Test Tube was produced for television by De Appel, a centre for contemporary Art in Amsterdam, while the members of General Idea–AA Bronson, Felix Partz, and Jorge Zontal–were artists in residence there.

“The production of the videotape Test Tube marks a change in General Idea’s media strategy. Previously, the media (which in the collective’s conception includes the general public, thereby putting performances under the same strategy) had been conscripted for the construction of the Pavillion [The 1984 Miss General Idea Pavillion, please see About General Idea]. Test Tube extends the media strategy to artistic activity. Felix Partz succinctly described the aim of this video: ‘But art remains a curious and elitist drink. Despite its unique flavour and heady cultural properties, it has never been effectively exploited.’ The use of art which is both publicly and economically effective is treated in five chapters and on three levels.
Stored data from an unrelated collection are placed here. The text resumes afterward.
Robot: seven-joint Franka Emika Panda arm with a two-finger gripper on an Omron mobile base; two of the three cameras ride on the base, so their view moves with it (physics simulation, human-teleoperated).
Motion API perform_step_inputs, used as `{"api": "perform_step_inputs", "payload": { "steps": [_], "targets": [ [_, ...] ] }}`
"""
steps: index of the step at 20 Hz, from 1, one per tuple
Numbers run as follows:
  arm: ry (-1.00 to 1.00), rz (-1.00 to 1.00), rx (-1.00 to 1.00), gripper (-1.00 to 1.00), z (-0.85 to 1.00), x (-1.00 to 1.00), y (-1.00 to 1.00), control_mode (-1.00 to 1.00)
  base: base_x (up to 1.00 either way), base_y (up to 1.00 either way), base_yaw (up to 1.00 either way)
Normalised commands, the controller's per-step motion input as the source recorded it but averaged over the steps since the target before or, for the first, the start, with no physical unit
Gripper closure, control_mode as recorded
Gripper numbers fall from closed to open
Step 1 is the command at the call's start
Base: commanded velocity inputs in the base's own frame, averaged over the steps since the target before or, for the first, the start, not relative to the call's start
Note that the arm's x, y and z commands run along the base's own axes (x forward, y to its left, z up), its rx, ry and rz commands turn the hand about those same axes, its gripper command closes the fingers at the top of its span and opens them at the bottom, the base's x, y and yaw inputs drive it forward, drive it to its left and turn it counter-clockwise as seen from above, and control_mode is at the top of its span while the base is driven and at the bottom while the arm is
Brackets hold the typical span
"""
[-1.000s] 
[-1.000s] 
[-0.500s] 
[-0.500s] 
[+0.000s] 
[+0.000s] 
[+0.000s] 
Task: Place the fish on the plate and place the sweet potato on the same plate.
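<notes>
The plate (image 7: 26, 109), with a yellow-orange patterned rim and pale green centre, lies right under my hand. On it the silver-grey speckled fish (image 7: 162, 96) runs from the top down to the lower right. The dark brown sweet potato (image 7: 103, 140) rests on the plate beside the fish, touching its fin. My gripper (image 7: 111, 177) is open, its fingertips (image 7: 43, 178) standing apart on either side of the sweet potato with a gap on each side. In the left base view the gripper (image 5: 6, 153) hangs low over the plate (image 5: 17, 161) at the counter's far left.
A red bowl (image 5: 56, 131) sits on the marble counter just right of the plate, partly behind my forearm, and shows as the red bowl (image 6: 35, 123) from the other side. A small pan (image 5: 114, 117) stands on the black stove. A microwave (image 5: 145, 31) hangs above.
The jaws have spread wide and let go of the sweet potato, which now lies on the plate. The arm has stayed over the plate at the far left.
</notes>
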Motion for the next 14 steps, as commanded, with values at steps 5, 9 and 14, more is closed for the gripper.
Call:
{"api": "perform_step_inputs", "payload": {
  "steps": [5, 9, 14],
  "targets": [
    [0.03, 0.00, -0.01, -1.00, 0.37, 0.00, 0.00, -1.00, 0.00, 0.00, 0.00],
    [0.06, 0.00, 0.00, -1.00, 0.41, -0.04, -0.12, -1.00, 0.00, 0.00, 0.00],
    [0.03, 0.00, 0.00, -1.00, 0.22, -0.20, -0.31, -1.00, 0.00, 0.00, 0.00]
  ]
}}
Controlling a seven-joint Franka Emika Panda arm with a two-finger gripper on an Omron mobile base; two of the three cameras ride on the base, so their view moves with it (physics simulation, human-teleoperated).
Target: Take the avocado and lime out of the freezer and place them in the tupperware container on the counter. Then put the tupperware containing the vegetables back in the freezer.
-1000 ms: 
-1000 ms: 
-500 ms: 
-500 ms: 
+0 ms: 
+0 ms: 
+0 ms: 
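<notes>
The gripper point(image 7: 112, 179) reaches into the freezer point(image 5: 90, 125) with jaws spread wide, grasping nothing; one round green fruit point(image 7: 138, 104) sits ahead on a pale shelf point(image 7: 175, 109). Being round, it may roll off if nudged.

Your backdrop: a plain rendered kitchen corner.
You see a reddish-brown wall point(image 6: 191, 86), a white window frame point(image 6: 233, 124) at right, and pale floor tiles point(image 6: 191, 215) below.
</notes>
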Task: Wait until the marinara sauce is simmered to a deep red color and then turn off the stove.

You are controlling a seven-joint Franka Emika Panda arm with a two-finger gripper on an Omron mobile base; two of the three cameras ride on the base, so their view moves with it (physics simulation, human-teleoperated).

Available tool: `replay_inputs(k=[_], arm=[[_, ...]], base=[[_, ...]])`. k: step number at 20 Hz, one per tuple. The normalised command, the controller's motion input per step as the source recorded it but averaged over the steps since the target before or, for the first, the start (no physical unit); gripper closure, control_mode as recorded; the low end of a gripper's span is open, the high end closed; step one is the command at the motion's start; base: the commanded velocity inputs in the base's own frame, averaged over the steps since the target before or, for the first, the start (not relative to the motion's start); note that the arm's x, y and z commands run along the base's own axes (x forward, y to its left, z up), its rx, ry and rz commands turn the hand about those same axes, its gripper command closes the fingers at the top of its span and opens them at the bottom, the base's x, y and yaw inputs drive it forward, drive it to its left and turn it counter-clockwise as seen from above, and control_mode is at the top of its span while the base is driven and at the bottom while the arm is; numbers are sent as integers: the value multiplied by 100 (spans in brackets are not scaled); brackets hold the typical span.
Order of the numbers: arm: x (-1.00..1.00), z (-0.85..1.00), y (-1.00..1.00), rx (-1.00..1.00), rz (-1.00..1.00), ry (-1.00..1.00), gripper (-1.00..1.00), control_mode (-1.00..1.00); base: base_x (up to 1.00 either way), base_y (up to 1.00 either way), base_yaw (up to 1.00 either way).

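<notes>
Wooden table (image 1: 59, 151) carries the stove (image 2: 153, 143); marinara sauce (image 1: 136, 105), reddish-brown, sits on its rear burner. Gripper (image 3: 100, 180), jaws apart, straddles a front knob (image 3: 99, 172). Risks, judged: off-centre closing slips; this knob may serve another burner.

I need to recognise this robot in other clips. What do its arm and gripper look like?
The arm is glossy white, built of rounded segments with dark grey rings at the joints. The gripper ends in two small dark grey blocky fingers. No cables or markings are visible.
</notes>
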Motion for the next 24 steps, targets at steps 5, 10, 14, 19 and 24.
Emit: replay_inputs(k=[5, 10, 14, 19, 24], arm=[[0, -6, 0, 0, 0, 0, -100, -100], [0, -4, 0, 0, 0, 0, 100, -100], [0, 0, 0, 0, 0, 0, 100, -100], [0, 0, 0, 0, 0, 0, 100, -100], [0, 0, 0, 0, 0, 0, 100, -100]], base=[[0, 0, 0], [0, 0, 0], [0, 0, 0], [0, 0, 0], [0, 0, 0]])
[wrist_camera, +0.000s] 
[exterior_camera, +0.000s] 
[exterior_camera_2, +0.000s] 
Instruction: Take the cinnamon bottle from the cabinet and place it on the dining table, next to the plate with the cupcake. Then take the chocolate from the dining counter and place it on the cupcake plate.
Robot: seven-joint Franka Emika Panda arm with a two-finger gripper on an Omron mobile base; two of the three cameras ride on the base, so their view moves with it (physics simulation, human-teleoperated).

Each chapter is introduced by General Idea, sitting at the Colour Bar Lounge of the Pavillion; they explicate the general theme of the whole and each of the chapters in three-way discussion. Next we see various scenes of a television drama focusing on the career potential of a young New York artist: she is wooed by a powerful gallery and courted by the in-crowd of collectors and critics, but not without cost in her personal life. An advertising spot follows each chapter, taking up its respective theme through the vehicle of the Colour Bar Lounge or one of the multiples. The constant emphasis on the power of the media and advertising intercut with reflections on the role, tasks, and potential responses of the artist makes this videotape historically significant. On the threshold of the 1980s, General Idea has anticipated the essential thematic fields that will characterize the art of that decade” (Malsch 34-35).

Shut the Fuck Up (1985)
Distributed by Electronic Arts Intermix.

Shut the Fuck Up is General Idea’s latest video work. Using ironic and iconic excerpts from television and film from the 1960s, such as The Joker character from Batman and part of the historic footage of artist Yves Klein's painting and performance from Mondo Cane, General Idea examine the relationship between the mass media and the artist. Recalling Klein’s use of “IKB”–International Klein Blue or chroma-key blue–they revisit their own performance of XXX blue (1984), at Centre d’art contemporain in Geneva, where the artists painted large Xs using stuffed poodles dipped in blue paint. The video reveals the meaning of language and iconography in their work, and provides some background for their choice of poodles as mascot and metaphor. As Felix Partz comments: “Those who live to please, must please to live.”

In Shut the Fuck Up, General Idea underline the media's insistence that only gossip and spectacle make art and artists interesting to the public. On the contrary, General Idea point out, artists are no fools, nor do they operate within "a passive yet cleverly deceitful, alienated cult of the imbecile." Jorge Zontal has the last word: “When there is nothing to say, shut the fuck up.”